Silverfish have weak mandibles and feed on materials by scraping at the surface. This causes damage that appears as irregular thin patches on the surface, occasionally breaking all the way through to leave oddly-shaped holes with ragged edges. They will sometimes eat away preferentially at organic dyes, leaving an interesting trail of damage on labels, prints, or wallpaper, with some colors eaten first.
Silverfish thrive in cool, damp, dark environments. Finding silverfish is a strong indicator that you have moisture problems - they’re most likely to be found in attics, basements, bathrooms, and kitchens. Where there are silverfish, often there is also mold.
You’re unlikely to see silverfish scampering across the floor. They prefer to lurk in cracks and crevices and behind walls. They’re nocturnal, and hide during the day or when the lights are on. If you come across silverfish at random in daylight, it means you could have a big infestation somewhere in your building.
Silverfish live as long as three years and will molt up to 50 times. They can live for nearly a year without feeding! Eggs will hatch after about a month, and the young spend about 3 months as nymphs before becoming adults. They multiply quickly!
Use sticky traps to monitor for a silverfish infestation. They can help you locate where the pests are entering an area, and help you keep track of the success of your preventative measures. You can also identify an infestation by looking for small dark frass, yellow stains, scales and the telltale signs of damage on paper.
Because silverfish like the damp, the best way to rid yourself of a silverfish problem is to dry out your environment. If you can’t eliminate moisture, move your collections into a drier space to protect them. Keeping the room at a temperature below 60 degrees will also help slow silverfish down.
You can make it more difficult for silverfish to access collections items by keeping everything up off the floor on shelving, and by controlling food sources by removing cardboard boxes and paper products that are not part of the collection.
Use freezing treatment to kill silverfish and their eggs on artifacts. It can be difficult to completely eliminate a silverfish infestation. If monitoring indicates that you still have an issue despite taking preventative measures in your environment, you should work with a conservator and a pest management expert. Never put pesticides directly on your collection.
Silverfish in his Christmas best. Art by James Hales, photo by Megan Narvey.

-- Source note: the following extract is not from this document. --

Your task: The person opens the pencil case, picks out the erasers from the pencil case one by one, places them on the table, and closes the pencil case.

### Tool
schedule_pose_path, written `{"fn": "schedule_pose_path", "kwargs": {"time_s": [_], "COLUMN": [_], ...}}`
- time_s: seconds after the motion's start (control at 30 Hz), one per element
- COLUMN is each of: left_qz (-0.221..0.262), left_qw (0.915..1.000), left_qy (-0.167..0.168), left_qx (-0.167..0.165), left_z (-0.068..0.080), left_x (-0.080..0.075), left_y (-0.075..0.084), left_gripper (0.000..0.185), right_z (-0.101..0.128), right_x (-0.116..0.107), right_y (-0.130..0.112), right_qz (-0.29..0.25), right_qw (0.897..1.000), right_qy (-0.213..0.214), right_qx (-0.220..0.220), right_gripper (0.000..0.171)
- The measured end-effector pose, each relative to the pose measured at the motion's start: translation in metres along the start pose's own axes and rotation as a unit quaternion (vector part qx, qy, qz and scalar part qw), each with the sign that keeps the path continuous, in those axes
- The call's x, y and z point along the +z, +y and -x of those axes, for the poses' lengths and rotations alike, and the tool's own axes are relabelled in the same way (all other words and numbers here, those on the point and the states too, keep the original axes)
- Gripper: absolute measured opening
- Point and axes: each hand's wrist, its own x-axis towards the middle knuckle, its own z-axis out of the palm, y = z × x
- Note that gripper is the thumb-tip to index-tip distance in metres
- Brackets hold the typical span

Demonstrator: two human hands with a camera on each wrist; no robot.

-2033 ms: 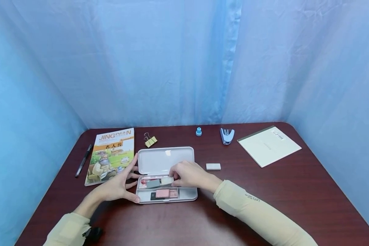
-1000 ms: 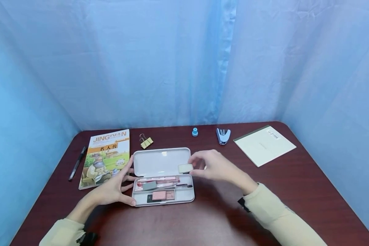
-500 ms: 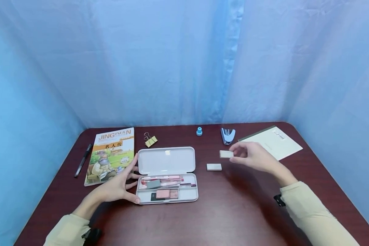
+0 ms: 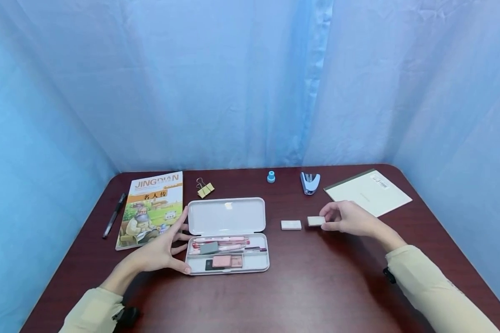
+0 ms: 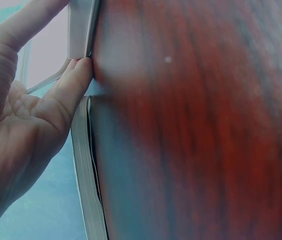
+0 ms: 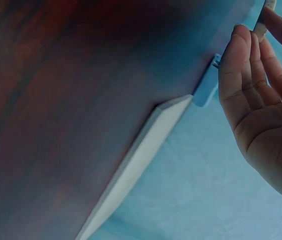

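Observation:
My right hand point(image 4: 352, 219) pinches a white eraser point(image 4: 315, 221) by its right end, low over the table or on it; I cannot tell which. In the right wrist view, part of that eraser point(image 6: 261, 27) shows at the fingertips. A second white eraser point(image 4: 290, 225) lies just left of it. My left hand point(image 4: 156, 249) spreads its fairly straight fingers along the left side of a white pencil case point(image 4: 256, 263), thumb at the front corner. The case stands open. Inside lie pink and red pens point(image 4: 229, 239), a grey eraser point(image 4: 209, 248) and a pink block point(image 4: 221, 261).
Left of the case lie an illustrated book point(image 4: 152, 208) and a black pen point(image 4: 114, 215). Behind are a yellow binder clip point(image 4: 205, 190), a small blue piece point(image 4: 271, 177) and a light-blue stapler point(image 4: 310, 183). A cream notebook point(image 4: 368, 193) lies behind the right hand.
My right hand has taken a white eraser out of the pencil case and carried it right, then lowered it beside the other white eraser. My left hand has stayed at the case.

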Motion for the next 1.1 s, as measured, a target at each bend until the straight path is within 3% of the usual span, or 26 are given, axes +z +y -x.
{"fn": "schedule_pose_path", "kwargs": {"time_s": [0.27, 0.67, 1.1], "left_qz": [-0.001, 0.001, -0.001], "left_qw": [1.0000, 1.0000, 1.0000], "left_qy": [0.001, 0.001, 0.003], "left_qx": [0.004, -0.001, -0.001], "left_z": [0.000, 0.000, 0.000], "left_x": [0.000, 0.000, 0.000], "left_y": [0.000, -0.003, -0.003], "left_gripper": [0.136, 0.136, 0.135], "right_z": [-0.006, -0.008, -0.009], "right_x": [0.010, 0.013, 0.014], "right_y": [0.010, 0.011, 0.013], "right_qz": [-0.041, -0.071, -0.064], "right_qw": [0.998, 0.994, 0.996], "right_qy": [-0.035, -0.054, -0.049], "right_qx": [0.018, 0.057, 0.047], "right_gripper": [0.022, 0.025, 0.027]}}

I’ve been somewhat fond of silverfish ever since one of my grad school professors drew a picture of one in its “Christmas best” during a lesson. It's just so dapper!
Learn more about silverfish at these links:
Museum Pests: Silverfish (PDF)
In Part 1 of this series, we talked about the common clothes moth. Today, I'd like to tell you about my favorite museum pest. When I say favorite, I definitely don't mean that this is the best kind of pest to find in your home or your collection. They're not easy to detect, can be very difficult to eradicate, cause a lot of damage, and can live basically anywhere! However, when they’re not ruining your wool rug, they have been put to good use in some professions. And the larvae have the best nickname of any museum pest. Today, let's learn more about the carpet beetle!
- Carpet beetles are a type of dermestid, also sometimes referred to as “skin beetle”.
- Some types of dermestids are really helpful. Forensic entomologists use them to learn more about criminal investigations, and taxidermists and natural history museums use them to clean animal skeletons.
- A carpet beetle is the same shape as a ladybug, but much smaller - only a few millimeters long! They are usually black or a mottled yellow, black, and white.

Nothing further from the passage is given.